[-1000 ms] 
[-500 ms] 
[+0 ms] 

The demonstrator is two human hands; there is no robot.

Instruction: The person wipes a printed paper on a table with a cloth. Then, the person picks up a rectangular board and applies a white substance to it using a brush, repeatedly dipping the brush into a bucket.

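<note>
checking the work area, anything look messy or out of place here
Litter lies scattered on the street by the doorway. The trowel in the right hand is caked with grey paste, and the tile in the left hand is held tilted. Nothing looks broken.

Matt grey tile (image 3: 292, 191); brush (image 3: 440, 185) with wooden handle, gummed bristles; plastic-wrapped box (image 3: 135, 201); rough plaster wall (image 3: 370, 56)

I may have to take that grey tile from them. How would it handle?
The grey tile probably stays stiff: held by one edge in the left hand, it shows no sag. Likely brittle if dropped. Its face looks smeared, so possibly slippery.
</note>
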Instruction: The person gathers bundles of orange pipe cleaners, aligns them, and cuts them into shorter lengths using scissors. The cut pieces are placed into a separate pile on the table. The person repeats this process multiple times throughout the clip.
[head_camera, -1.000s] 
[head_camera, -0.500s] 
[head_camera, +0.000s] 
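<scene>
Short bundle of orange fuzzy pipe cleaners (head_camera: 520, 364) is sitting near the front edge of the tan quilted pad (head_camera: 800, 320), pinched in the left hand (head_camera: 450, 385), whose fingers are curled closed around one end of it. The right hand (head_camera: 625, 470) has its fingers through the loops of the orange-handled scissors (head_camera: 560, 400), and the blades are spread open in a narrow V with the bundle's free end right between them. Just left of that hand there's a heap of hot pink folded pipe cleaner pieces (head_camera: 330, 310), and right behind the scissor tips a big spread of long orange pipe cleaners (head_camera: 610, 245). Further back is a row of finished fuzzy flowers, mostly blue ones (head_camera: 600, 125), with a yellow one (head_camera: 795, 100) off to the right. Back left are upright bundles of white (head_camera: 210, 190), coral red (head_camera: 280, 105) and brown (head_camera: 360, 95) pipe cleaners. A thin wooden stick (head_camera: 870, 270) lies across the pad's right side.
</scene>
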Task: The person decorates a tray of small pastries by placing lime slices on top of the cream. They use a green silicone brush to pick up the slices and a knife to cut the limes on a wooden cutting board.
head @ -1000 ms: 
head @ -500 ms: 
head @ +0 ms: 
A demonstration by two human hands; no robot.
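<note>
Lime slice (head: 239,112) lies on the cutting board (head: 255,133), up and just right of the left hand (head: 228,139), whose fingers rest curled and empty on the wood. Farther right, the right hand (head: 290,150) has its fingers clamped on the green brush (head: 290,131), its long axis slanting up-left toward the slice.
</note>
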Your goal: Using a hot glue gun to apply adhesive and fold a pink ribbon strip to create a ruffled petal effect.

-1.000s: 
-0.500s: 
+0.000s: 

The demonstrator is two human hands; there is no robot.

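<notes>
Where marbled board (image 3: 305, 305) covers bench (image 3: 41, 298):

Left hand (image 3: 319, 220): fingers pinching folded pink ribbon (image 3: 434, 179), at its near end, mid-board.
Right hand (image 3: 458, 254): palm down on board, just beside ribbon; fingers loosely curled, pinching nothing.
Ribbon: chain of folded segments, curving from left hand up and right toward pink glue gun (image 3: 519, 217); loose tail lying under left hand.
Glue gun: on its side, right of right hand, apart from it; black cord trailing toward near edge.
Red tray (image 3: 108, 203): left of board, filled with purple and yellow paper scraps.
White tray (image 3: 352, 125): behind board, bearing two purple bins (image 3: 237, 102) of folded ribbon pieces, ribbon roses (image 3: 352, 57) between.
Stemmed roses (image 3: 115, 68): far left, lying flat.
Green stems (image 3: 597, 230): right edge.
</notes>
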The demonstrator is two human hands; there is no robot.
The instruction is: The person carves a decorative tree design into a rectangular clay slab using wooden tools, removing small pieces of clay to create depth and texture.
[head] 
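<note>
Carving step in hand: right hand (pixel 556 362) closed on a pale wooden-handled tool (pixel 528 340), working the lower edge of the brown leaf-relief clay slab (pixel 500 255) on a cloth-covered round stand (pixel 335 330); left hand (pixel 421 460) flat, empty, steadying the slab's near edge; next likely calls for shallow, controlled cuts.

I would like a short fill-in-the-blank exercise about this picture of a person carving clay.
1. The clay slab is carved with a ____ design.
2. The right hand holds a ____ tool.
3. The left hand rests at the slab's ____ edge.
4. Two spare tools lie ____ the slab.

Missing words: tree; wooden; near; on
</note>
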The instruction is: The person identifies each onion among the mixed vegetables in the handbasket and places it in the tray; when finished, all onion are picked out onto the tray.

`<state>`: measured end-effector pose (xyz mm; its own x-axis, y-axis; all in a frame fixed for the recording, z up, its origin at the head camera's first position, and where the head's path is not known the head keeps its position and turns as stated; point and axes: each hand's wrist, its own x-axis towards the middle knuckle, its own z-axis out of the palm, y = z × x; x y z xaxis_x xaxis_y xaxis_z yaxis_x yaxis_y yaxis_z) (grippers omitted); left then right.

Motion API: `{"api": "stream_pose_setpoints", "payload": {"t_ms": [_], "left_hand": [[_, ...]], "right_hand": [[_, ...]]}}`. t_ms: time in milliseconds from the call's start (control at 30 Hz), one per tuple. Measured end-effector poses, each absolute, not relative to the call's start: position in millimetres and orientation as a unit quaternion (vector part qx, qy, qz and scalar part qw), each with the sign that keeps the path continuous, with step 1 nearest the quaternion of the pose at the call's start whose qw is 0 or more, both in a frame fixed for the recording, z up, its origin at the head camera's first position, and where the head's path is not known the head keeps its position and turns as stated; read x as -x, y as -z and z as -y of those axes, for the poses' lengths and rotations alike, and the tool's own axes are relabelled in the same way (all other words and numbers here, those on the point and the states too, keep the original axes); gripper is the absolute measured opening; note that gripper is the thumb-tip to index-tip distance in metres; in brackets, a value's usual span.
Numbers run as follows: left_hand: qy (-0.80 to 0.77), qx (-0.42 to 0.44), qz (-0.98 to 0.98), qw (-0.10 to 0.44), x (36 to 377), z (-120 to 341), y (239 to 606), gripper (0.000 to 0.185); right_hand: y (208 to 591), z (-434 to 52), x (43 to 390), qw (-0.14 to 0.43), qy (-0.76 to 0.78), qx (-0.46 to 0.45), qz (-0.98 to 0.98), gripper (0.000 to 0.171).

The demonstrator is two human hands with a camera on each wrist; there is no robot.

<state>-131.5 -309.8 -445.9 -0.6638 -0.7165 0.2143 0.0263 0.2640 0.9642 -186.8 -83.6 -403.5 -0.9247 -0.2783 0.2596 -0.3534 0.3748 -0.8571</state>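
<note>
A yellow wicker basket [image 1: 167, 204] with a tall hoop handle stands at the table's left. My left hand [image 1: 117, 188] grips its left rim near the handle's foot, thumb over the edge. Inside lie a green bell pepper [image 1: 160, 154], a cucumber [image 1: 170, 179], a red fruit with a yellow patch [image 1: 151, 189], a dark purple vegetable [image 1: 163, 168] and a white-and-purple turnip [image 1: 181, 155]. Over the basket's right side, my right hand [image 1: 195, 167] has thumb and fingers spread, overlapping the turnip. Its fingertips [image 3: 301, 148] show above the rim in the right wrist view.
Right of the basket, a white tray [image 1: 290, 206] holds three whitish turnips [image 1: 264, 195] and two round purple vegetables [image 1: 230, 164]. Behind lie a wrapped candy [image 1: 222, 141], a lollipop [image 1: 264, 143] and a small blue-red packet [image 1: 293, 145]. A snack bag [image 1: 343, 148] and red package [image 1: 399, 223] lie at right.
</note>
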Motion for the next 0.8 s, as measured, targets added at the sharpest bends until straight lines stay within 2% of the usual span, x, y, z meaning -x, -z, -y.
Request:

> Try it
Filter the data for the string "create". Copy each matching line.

> Written solution
Your goal: Using a hot glue gun to apply adhesive and fold a pink ribbon strip to create a ruffled petal effect.
The instruction is: The person carves a decorative tree design into a rectangular clay slab using wooden tools, removing small pieces of clay to create depth and texture.

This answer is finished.